Perhaps, more than most of our resident wintertime songbirds, the house wren does us a great service by feeding on a wide variety of insect pests. One study suggests that its diet consists of 98 percent insects and only two percent vegetable matter. That 98 percent consists of one-half grasshoppers, crickets, locusts, and beetles and one-half caterpillars, bugs, and spiders. Especially during the nesting season, one study showed that a pair of house wrens that were feeding young during one 65-hour period made 667 visits to the nest. They fed their young 637 pieces of food, consisting of 161 beetle larvae, 141 leafhoppers, 112 young grasshoppers, 56 bugs, 29 crickets, 10 moths, 5 ants, 4 miscellaneous and 81 pieces of unidentifiable. Although wintertime residents are no longer feeding young, they still provide us with an amazing service.

Sunday, November 07, 2004

Fire Ants Are Everywhere after the Rains
by Ro Wauer

The recent rains seemingly have increased the fire ants in my yard. I realize that their total numbers may not have increased, only the evidence of their presence. The above ground fire ant mounds have gone from a few to dozens. And according to Beck and Garrett's "Texas Bug Book," each mound can contain 80,000 to 240,000 workers, and also as many as 3,000 queens. These are the nonnative Brazilian red fire ants, not one of the three native species. But whatever they are, that is one heck of a lot of fire ants! The Brazilian fire ants first appeared in Alabama around 1940, and have since invaded the entire South.

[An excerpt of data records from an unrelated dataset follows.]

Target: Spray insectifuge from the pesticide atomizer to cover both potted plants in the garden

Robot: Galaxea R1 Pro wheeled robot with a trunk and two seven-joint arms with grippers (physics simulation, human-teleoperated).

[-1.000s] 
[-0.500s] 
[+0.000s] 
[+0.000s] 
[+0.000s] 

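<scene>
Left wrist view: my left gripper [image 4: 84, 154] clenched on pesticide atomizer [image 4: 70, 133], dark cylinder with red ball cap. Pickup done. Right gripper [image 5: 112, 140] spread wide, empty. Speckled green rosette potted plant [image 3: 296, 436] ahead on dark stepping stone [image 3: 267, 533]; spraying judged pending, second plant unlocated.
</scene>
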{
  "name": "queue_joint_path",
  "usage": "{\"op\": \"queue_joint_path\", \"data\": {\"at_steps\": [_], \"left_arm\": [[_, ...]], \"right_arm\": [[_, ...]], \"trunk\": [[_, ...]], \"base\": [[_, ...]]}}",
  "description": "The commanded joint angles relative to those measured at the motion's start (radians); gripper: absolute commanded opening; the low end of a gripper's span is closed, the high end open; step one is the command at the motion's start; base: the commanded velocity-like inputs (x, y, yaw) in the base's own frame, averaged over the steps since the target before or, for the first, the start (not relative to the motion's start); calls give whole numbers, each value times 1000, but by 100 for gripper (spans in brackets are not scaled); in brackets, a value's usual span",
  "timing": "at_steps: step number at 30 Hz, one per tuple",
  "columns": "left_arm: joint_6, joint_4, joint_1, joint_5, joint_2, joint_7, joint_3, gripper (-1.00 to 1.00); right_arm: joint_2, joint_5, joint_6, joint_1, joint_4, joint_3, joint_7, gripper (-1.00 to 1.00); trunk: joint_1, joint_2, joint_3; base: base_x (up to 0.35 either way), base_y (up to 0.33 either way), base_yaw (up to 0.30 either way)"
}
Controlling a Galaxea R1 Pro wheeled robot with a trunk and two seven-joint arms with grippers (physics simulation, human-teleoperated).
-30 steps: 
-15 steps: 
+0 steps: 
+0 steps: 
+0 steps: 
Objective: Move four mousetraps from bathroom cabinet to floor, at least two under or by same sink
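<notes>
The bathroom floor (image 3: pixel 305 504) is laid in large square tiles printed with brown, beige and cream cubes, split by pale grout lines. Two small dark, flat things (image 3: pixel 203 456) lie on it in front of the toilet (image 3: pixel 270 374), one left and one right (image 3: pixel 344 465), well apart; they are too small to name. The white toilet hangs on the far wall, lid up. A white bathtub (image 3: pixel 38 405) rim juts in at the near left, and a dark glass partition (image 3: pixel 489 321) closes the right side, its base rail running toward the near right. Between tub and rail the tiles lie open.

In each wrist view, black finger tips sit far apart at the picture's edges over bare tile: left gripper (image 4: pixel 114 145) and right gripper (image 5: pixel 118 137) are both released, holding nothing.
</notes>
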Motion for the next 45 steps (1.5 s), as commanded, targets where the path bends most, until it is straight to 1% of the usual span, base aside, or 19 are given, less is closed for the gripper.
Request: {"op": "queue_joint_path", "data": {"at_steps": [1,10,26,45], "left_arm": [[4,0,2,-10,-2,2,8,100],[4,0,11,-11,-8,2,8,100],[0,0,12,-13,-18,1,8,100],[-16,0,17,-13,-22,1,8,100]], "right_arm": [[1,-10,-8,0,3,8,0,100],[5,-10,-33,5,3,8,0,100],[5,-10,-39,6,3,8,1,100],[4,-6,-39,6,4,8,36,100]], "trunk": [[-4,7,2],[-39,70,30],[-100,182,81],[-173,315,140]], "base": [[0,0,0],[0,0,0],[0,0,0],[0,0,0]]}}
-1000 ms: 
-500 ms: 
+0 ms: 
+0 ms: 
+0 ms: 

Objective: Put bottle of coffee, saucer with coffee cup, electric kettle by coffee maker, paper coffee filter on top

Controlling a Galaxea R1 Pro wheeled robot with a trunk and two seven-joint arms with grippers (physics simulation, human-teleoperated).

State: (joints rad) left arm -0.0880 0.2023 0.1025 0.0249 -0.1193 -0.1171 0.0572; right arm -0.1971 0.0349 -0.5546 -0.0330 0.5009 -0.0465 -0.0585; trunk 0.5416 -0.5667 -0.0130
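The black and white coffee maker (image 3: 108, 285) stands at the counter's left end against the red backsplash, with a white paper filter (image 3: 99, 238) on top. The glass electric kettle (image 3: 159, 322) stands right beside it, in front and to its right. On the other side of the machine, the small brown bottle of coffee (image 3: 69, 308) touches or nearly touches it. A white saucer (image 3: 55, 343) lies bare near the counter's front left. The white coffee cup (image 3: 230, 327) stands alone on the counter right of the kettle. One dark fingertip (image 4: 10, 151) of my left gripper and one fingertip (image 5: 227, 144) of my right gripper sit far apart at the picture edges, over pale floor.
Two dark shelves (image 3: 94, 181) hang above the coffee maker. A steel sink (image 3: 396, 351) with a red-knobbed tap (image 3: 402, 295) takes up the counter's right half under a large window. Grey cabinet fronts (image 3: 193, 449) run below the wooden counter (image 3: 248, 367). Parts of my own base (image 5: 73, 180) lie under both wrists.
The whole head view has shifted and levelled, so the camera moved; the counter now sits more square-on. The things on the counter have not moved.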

I scratched open a couple of the mounds in my yard, with a rake of course so that those little hateful creatures could not get to me, and found literally thousands of ants and hundreds of eggs. The ants swarmed about trying to attack whatever was causing the disturbance. I hope they broke their jaws on the metal rake tongs. And when I returned to that same disturbed mounds a couple hours later, they already had repaired much of the mounds, and none of the eggs were evident. I suspect the queen had already produced plenty of replacements. In fact, some biologists claim that disturbing the mounds only lead to increased ant numbers.

The fire ants amazing survival ability is its use of multiqueen colonies. Not only can they rebound faster, but also their densities, like those in my yard, help them fight off other ant species competing for food. The imported nonnatives may possess ten times more colonies in an area than any native ant.

The significant increase in Brazilian fire ants during the last half-century have had serious effects on many of our native wildlife species. Thirty years ago, anyone turning over a rock in a South Texas pasture could find spiders, centipedes, millipedes, and a number of other native invertebrates; now there often is little more than Brazilian fire ants. Researchers tell us that in some areas up to 90 percent of all native ant populations and 40 percent of all other native insect species have been killed off by these nonnative fire ants. And the decline of some of our grassland birds, such as various sparrows, meadowlarks, bobwhite, and our wintering loggerhead shrike, has been linked to the spread of fire ant colonies. Also, many biologists blame fire ants, along with habitat destruction, for the loss of our prairie-chickens. Even white-tailed deer fawns have been killed by Brazilian fire ants. A fire ant grabs onto its prey with its mouth and attacks the victims with a stinger on its abdomen.

Not long ago, after a heavy wind, while picking up loose branches, my arms were suddenly covered with fire ants; I had unknowingly disturbed a mound under the branches. Although I managed to immediately rub them all off to avoid them from crawling onto my upper arms, a dozen or so managed to sting me. The bites burned at first and itched for a couple days afterwards. Tiny red welts appeared by the next morning. But many people are far more allergic than I am, and a similar experience can have far more serious results.

Brazilian fire ants are mostly a curse, as they create trouble for humans and wildlife alike, including fouling up electrical devices. One the other hand they are said to have helped reduce fleas, ticks, termites, chiggers, and a few other troublesome pests. I have yet to be convinced that the chigger populations have declined. It seems to me that there is now the great double-curse of living in South Texas: chiggers and Brazilian fire ants.